**ABOUT THIS EXERCISE**
Each line of the data below from the one holding "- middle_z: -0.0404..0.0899" to the one holding "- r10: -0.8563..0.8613", inclusive, is to be reproduced exactly; no other line belongs in the answer.

(Extracted data entries)

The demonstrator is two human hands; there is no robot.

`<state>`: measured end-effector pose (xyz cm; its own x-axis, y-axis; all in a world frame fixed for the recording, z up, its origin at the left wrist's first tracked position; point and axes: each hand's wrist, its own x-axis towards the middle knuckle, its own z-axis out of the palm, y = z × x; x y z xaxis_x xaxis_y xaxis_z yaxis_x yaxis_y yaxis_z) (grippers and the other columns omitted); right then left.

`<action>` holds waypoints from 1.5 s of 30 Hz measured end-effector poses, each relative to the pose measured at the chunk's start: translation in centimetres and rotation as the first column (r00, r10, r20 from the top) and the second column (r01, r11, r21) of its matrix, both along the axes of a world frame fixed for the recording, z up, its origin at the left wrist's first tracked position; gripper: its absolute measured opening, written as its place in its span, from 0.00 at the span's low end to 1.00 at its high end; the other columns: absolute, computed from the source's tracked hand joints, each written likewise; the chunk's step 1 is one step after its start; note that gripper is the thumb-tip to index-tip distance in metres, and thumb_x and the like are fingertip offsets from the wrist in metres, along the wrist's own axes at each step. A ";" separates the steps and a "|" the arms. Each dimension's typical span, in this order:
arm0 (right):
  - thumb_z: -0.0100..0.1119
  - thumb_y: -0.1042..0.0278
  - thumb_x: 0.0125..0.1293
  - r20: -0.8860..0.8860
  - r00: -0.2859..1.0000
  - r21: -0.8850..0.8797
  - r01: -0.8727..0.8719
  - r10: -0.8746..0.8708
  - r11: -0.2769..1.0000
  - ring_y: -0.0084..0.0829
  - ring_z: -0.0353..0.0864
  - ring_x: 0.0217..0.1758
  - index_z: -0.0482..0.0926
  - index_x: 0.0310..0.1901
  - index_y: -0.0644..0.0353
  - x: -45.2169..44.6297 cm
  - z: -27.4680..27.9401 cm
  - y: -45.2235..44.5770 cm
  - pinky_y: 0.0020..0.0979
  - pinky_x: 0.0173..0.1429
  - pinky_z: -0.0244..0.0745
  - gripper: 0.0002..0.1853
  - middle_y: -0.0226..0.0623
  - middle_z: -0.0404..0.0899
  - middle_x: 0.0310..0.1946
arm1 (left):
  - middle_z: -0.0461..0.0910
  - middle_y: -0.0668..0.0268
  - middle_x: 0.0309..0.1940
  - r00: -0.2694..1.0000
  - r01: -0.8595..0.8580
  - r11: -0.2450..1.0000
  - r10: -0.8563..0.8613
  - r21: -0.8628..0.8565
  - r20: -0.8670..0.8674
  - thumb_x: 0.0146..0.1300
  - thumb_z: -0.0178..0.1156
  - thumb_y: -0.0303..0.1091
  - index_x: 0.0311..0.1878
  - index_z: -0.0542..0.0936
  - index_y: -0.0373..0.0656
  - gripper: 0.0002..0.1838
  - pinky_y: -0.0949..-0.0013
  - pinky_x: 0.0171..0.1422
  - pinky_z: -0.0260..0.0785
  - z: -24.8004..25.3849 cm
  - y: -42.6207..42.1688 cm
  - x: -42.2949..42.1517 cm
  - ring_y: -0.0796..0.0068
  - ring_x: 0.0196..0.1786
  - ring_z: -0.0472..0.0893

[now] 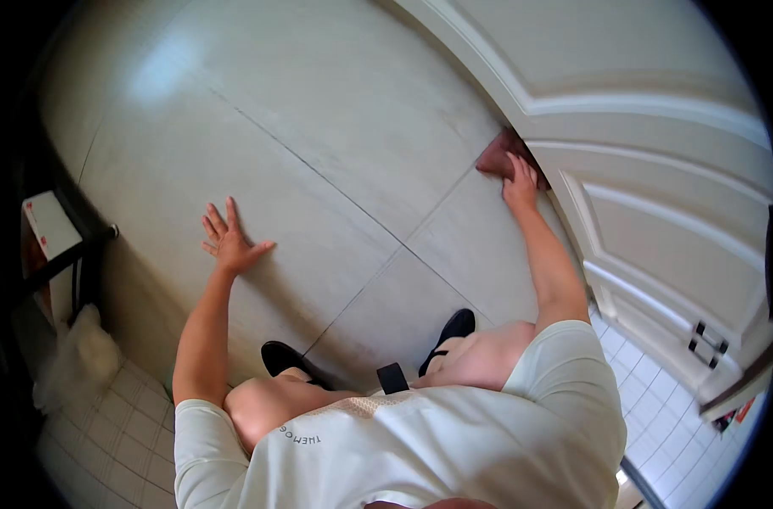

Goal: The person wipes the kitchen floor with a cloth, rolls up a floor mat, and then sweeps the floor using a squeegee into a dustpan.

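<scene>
Along the foot of the cream panelled door (632,191), a dark reddish-brown cloth (494,159) is lying on the pale grey tiled floor (352,127). The right hand (520,182) is resting over it, fingers slightly bent; whether they are gripping it, I can't tell. Well apart, the left hand (231,244) is spreading its fingers wide, palm down and holding nothing, though whether it is touching the floor isn't clear.

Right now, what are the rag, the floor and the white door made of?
Rag: probably cloth, dull, since it looks limp under the right hand. Floor: likely tile, slightly shiny; straight seams cross it and light glares on it. Door: maybe painted wood, possibly plastic; its raised trim looks smooth.
</scene>
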<state>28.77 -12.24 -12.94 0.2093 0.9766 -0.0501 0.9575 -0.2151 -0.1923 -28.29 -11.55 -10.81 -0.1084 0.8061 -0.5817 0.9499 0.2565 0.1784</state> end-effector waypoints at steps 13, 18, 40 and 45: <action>0.53 0.65 0.53 0.125 0.716 -0.135 0.698 -0.687 0.703 0.42 0.53 0.65 0.57 0.61 0.44 10.4 0.7 -20.9 0.35 0.67 0.49 0.31 0.36 0.58 0.62 | 0.39 0.42 0.65 0.936 0.284 0.951 -0.302 -0.121 -0.180 0.40 0.68 0.50 0.67 0.37 0.50 0.59 0.54 0.66 0.50 -1.6 1.4 -0.1 0.41 0.66 0.48; 0.53 0.55 0.56 -0.050 0.325 -0.401 0.859 -0.944 0.317 0.42 0.65 0.58 0.54 0.62 0.50 16.2 2.6 -30.6 0.37 0.59 0.61 0.33 0.44 0.64 0.56 | 0.43 0.28 0.59 0.886 0.432 0.885 -0.453 -0.175 -0.102 0.39 0.68 0.46 0.61 0.39 0.22 0.59 0.56 0.67 0.48 -2.7 -1.6 5.4 0.36 0.64 0.48; 0.56 0.71 0.47 -0.196 0.594 -0.232 -0.801 0.781 0.551 0.35 0.42 0.70 0.61 0.60 0.34 -20.3 3.7 -0.8 0.49 0.58 0.49 0.35 0.27 0.45 0.67 | 0.43 0.43 0.65 0.850 0.493 0.856 -0.435 -0.158 0.297 0.44 0.65 0.40 0.66 0.49 0.49 0.47 0.52 0.61 0.57 3.0 -2.0 3.2 0.38 0.60 0.58; 0.54 0.71 0.48 -0.209 0.581 -0.242 -0.810 0.786 0.535 0.33 0.40 0.71 0.60 0.60 0.33 -32.0 2.7 3.4 0.50 0.60 0.46 0.35 0.25 0.44 0.68 | 0.45 0.49 0.66 0.938 0.159 0.972 -0.203 0.170 0.281 0.43 0.65 0.38 0.65 0.53 0.50 0.45 0.51 0.61 0.55 4.3 -7.2 1.1 0.45 0.62 0.57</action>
<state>-3.18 -8.86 -10.21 -0.6652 0.6711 -0.3273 0.7460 0.5785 -0.3300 -27.24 -18.76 -6.50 0.2057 0.8728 -0.4426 0.8771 0.0361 0.4789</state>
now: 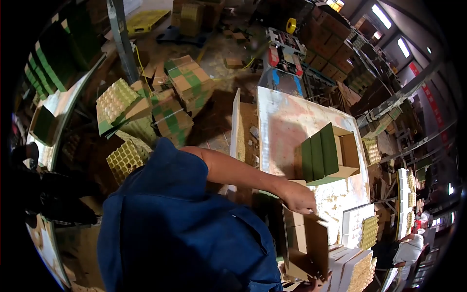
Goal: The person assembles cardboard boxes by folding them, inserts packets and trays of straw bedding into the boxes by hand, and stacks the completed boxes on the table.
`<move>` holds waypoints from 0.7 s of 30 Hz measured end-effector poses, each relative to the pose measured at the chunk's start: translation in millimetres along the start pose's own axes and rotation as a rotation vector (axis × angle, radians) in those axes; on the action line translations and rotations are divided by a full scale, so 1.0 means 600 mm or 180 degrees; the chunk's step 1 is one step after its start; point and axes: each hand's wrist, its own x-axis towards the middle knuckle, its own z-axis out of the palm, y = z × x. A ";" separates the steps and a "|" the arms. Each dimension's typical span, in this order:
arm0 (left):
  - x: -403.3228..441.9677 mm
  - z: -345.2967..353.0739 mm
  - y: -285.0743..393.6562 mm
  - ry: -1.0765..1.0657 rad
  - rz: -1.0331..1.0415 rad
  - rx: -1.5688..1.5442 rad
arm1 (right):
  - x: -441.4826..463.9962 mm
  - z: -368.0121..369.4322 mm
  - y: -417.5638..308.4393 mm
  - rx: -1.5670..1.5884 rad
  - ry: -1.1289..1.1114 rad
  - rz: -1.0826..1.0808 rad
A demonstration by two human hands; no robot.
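An open cardboard box (pixel 296 234), brown inside, stands against the front of my blue clothing at the near side of the table. My left hand (pixel 297 195) is closed on its upper edge, with the fingers bent down over the cardboard. At the bottom of the view my right hand (pixel 315 284) shows only in part. Its fingers are bent at the box's lower corner, and the frame edge cuts off the rest. Farther along the table sits a second open box (pixel 318 153) with green outer flaps.
White-topped table (pixel 284 114) ahead. Egg trays (pixel 369 231) and stacked white-sided trays (pixel 357 272) stand at its right end. Behind lie taped cartons (pixel 189 82), trays of eggs (pixel 116 100) and a metal post (pixel 121 41). A carton-taping machine (pixel 284 63) is beyond. Another person (pixel 408 250) works at far right.
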 end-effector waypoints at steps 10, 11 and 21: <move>0.064 0.007 0.019 -0.0028 -0.1120 0.0142 | 0.020 0.024 -0.011 -0.0006 -0.0365 -0.0145; 0.064 0.008 0.016 -0.0139 -0.1293 0.0121 | 0.015 0.032 -0.004 -0.0033 -0.0405 -0.0139; 0.067 0.087 -0.010 -0.1240 -0.0841 0.0270 | -0.054 0.149 -0.017 -0.0517 -0.0387 -0.0424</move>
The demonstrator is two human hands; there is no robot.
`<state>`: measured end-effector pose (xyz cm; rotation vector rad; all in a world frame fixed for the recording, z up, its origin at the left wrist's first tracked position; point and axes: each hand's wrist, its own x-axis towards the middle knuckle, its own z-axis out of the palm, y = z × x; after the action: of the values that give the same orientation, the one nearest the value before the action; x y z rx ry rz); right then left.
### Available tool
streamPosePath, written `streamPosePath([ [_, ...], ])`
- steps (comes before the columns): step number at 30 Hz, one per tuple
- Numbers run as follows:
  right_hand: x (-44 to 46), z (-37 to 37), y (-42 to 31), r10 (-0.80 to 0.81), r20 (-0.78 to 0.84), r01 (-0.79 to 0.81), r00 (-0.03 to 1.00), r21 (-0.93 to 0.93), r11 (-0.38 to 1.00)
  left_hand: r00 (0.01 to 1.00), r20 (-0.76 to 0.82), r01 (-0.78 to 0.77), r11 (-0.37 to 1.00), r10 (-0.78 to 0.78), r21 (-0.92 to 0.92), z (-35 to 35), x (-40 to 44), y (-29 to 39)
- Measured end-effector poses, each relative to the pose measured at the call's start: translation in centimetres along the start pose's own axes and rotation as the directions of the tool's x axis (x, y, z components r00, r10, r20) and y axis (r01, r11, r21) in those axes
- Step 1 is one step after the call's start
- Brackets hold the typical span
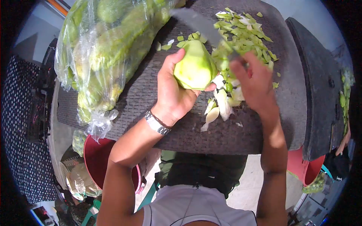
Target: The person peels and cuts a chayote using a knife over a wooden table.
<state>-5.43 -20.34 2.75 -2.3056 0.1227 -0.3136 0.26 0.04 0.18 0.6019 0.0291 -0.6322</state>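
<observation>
My left hand [175,88] is wrapped around a peeled, pale green fruit [194,66], palm up, with the thumb along its left side. The fruit's flat-cut facets face up. In my right hand [256,81] is a large knife, its grip closed by my fingers. The knife's blade [201,24] is smeared by motion and slants up and left, above the far end of the fruit. Beyond and beneath the right hand lies a heap of green slices [245,32]. Several whitish pieces [223,104] lie on the table below the fruit.
A clear plastic bag [113,49] full of green produce covers the left of the dark woven table [181,133]. A black chair back [320,86] stands along the right edge. Below the table are a red bucket [96,158] at left and a red container [311,165] at right.
</observation>
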Motion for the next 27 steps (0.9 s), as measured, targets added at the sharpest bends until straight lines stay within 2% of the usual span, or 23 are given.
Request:
streamPosePath([
  [2, -1.0, 0.8, -0.8, -0.138, 0.092, 0.141, 0.986, -0.022, 0.990, 0.998, -0.005, -0.065, 0.998, 0.065, -0.010, -0.4, 0.1, -0.4],
  [3, -1.5, 1.7, -1.0, -0.237, 0.080, 0.235, 0.968, 0.043, 0.971, 0.985, -0.111, -0.138, 0.990, 0.135, -0.021, -0.3, 0.0, -0.9],
  [4, -1.9, 2.2, -1.1, -0.255, 0.095, 0.251, 0.962, 0.054, 0.966, 0.992, -0.112, -0.060, 0.998, 0.063, 0.026, -1.1, 0.5, -0.6],
  [6, -2.4, 2.8, -1.2, -0.289, 0.124, 0.282, 0.949, 0.076, 0.957, 0.999, 0.034, 0.030, 1.000, -0.030, -0.002, -1.4, 0.5, -0.3],
  [9, -2.4, 2.7, -1.2, -0.326, 0.113, 0.322, 0.939, 0.055, 0.945, 0.997, 0.019, 0.075, 0.997, -0.076, 0.016, -1.3, 0.5, -0.2],
  [12, -1.7, 2.4, -0.4, -0.285, 0.082, 0.282, 0.955, 0.047, 0.958, 0.960, -0.264, -0.087, 0.995, 0.095, 0.041, -1.5, 0.9, -1.1],
  [14, -0.5, 1.6, 0.6, -0.171, 0.058, 0.171, 0.983, 0.015, 0.985, 1.000, -0.002, -0.013, 0.999, 0.013, 0.043, -1.0, -0.2, -0.2],
  [16, 1.0, 0.3, 2.1, 0.011, 0.042, -0.010, 0.999, -0.029, 1.000, 0.998, 0.062, -0.005, 0.992, -0.003, 0.123, -0.2, -0.3, -0.1],
  [17, 1.2, 0.3, 3.0, -0.023, -0.006, 0.023, 1.000, 0.075, 0.997, 0.997, 0.076, 0.001, 0.991, -0.011, 0.132, 0.1, -0.5, -0.1],
  [20, 0.5, 0.5, 1.7, -0.007, 0.019, 0.005, 1.000, 0.101, 0.995, 0.997, 0.070, -0.026, 0.993, 0.017, 0.119, 0.4, -0.7, 0.0],
  [22, -0.6, 0.4, -0.2, -0.136, 0.104, 0.127, 0.985, 0.088, 0.988, 0.999, 0.044, -0.026, 0.998, 0.024, 0.049, -0.1, -0.6, -0.3],
  [23, -1.1, 0.5, -0.8, -0.196, 0.147, 0.185, 0.969, 0.086, 0.979, 0.995, -0.062, -0.081, 0.996, 0.079, -0.027, -0.6, -0.3, -0.8],
  [26, -2.1, 2.0, -1.0, -0.270, 0.113, 0.255, 0.956, 0.128, 0.958, 0.995, -0.077, -0.060, 0.998, 0.060, 0.000, -1.8, 0.5, -0.7],
  [27, -2.0, 1.6, -1.2, -0.260, 0.172, 0.245, 0.950, 0.103, 0.964, 0.998, -0.059, -0.029, 0.998, 0.025, -0.061, -2.4, 0.7, -0.5],
])
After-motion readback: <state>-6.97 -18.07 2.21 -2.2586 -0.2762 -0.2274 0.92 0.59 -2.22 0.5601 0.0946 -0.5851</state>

**SOLUTION TO THIS PROBLEM**
  - middle_z: -0.0404..0.0899
  - middle_x: 0.0310..0.1946
arm1 (left):
  - middle_z: -0.0461..0.0910
  - middle_y: -0.0668..0.0268
  - middle_x: 0.0309..0.1940
  - r00: -0.2694..1.0000
  - r01: -0.8595..0.8580
  - r11: -0.2450..1.0000
  - r10: -0.8563..0.8613

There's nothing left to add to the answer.